▶ _Exercise brief_: Return the listing in full. Keep every word as it stands.

▶ _Given material_:
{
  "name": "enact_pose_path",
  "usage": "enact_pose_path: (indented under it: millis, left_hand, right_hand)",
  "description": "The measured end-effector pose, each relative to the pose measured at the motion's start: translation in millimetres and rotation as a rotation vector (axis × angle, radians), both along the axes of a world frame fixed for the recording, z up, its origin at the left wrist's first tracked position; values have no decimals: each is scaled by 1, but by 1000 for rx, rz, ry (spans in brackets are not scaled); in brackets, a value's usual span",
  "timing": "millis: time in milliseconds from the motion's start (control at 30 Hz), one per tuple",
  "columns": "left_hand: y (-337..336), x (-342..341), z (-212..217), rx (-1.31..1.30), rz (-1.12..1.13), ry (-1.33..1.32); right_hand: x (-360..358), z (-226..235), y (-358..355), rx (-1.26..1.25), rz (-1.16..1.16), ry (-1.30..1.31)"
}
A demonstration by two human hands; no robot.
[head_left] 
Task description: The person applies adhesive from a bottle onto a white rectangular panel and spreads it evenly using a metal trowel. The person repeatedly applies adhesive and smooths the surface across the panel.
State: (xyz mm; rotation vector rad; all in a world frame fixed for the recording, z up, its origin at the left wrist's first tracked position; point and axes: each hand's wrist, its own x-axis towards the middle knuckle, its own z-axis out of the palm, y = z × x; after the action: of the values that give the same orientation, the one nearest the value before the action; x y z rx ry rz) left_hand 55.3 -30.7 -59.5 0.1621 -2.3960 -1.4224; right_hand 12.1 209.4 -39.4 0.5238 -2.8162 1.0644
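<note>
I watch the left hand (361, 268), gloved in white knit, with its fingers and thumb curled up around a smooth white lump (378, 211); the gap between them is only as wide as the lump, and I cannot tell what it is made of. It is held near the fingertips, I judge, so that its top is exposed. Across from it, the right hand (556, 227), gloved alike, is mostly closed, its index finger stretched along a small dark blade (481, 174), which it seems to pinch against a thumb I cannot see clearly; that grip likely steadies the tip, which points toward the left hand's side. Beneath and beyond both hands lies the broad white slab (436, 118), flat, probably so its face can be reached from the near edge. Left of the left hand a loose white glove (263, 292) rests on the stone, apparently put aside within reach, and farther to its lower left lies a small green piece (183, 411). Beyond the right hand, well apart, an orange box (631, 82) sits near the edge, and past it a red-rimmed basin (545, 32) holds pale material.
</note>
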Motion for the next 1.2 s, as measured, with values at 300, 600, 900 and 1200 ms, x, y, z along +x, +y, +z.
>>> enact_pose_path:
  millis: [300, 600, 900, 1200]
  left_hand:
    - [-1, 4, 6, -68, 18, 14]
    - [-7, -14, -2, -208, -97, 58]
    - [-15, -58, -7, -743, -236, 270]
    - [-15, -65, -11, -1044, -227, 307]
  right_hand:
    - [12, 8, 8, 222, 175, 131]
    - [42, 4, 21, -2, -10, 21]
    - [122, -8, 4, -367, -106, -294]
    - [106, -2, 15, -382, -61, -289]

▶ _Exercise solution_:
{
  "name": "enact_pose_path",
  "usage": "enact_pose_path: (indented under it: millis, left_hand, right_hand)",
  "description": "The measured end-effector pose, each relative to the pose measured at the motion's start: translation in millimetres and rotation as a rotation vector (axis × angle, radians), both along the axes of a world frame fixed for the recording, z up, its origin at the left wrist's first tracked position; values have no decimals: each is scaled by 1, but by 1000 for rx, rz, ry (spans in brackets are not scaled); in brackets, a value's usual span",
  "timing": "millis: time in milliseconds from the motion's start (control at 30 Hz), one per tuple",
  "columns": "left_hand: y (-337..336), x (-342..341), z (-212..217), rx (-1.31..1.30), rz (-1.12..1.13), ry (-1.33..1.32); right_hand: x (-360..358), z (-226..235), y (-358..355), rx (-1.26..1.25), rz (-1.16..1.16), ry (-1.30..1.31)"
}
A demonstration by two human hands; no robot.
[head_left] 
Task description: The person applies adhesive from a bottle onto a white rectangular panel and spreads it evenly using a metal trowel. The person repeatedly applies adhesive and smooths the surface across the panel.
State: (xyz mm; rotation vector rad; all in a world frame fixed for the recording, z up, its origin at the left wrist's first tracked position; point and axes: each hand's wrist, its own x-axis towards the middle knuckle, its own z-axis out of the palm, y = z × x; after the action: of the values that give the same orientation, the one nearest the value before the action; x y z rx ry rz) left_hand 55.3 -30.7 -59.5 0.1621 -2.3960 -1.4224; right_hand 12.1 209.4 -39.4 0.5238 -2.8162 1.0644
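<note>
I watch the left hand (361, 268), gloved in white knit, with its fingers and thumb curled up around a smooth white lump (378, 211); the gap between them is only as wide as the lump, and I cannot tell what it is made of. It is held near the fingertips, I judge, so that its top is exposed. Across from it, the right hand (556, 227), gloved alike, is mostly closed, its index finger stretched along a small dark blade (481, 174), which it seems to pinch against a thumb I cannot see clearly; that grip likely steadies the tip, which points toward the left hand's side. Beneath and beyond both hands lies the broad white slab (436, 118), flat, probably so its face can be reached from the near edge. Left of the left hand a loose white glove (263, 292) rests on the stone, apparently put aside within reach, and farther to its lower left lies a small green piece (183, 411). Beyond the right hand, well apart, an orange box (631, 82) sits near the edge, and past it a red-rimmed basin (545, 32) holds pale material.
</note>
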Motion for the next 1.2 s, as measured, with values at 300, 600, 900 and 1200 ms, x, y, z along +x, +y, +z.
>>> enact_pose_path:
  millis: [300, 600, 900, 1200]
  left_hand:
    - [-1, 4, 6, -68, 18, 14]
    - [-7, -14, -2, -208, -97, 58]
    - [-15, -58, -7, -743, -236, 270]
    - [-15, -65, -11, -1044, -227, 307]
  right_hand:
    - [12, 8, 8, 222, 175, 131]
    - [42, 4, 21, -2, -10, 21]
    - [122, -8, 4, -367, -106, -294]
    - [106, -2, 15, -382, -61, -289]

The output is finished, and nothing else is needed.